Restate the listing below word for word, pictures excluded.

- [Collected material]
• • •

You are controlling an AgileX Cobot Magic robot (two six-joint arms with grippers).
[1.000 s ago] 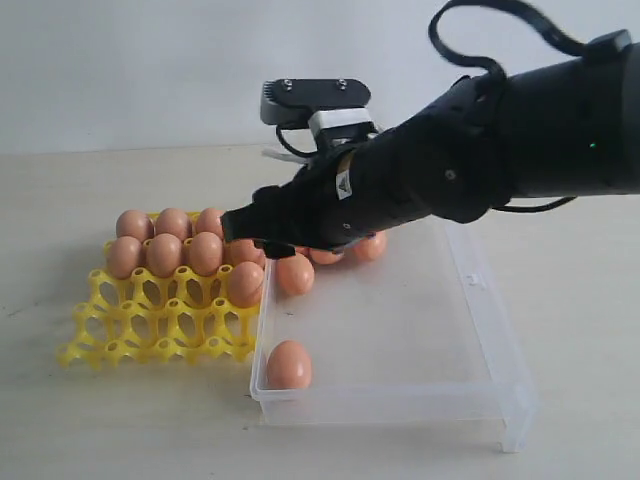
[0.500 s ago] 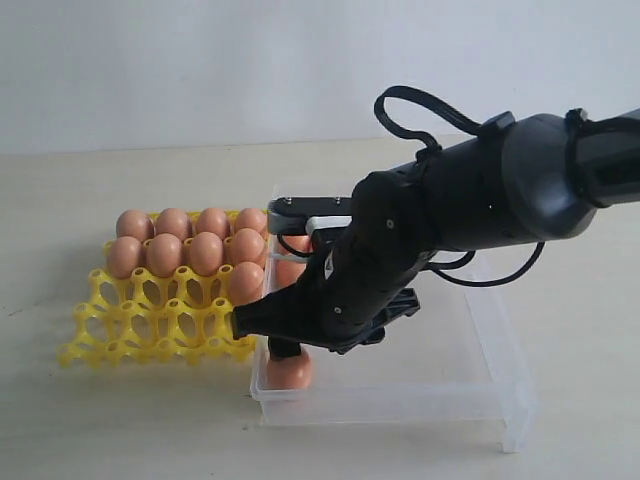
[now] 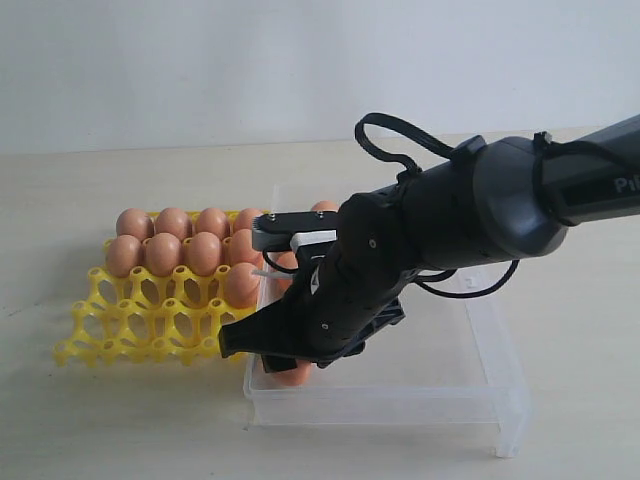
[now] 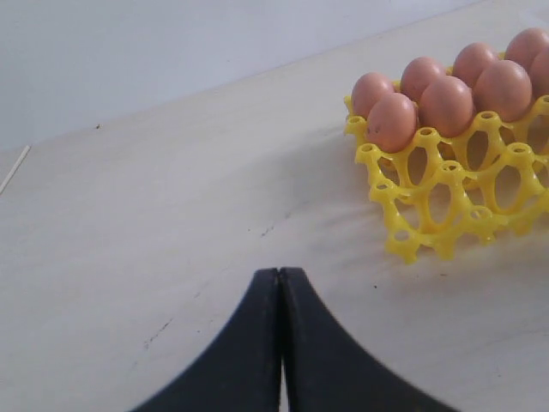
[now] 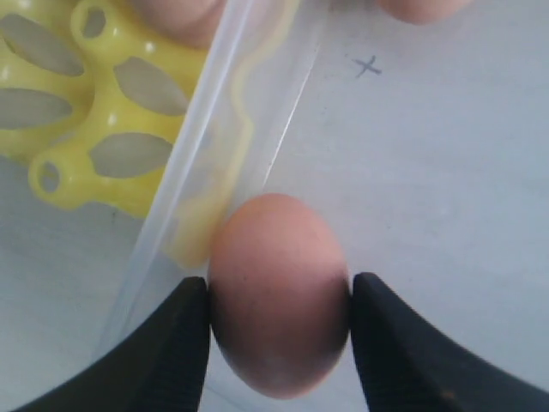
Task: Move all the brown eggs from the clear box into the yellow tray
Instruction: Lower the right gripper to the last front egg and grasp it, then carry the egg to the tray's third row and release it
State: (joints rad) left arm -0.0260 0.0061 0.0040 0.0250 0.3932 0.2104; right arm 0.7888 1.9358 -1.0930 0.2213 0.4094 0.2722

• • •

- [Response for this exercise]
You are controlling an AgileX Cobot Magic robot (two six-joint arms with grippers).
[1.000 s ago] 
[0.500 s ago] 
[now] 
[now] 
[now] 
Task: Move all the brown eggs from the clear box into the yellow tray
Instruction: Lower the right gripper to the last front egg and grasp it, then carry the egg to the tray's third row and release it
State: (joints rad) left arm -0.0260 0.0061 0.0040 0.0250 0.3932 0.2104; right arm 0.7888 1.9358 -1.0930 0.2213 0.4094 0.2722

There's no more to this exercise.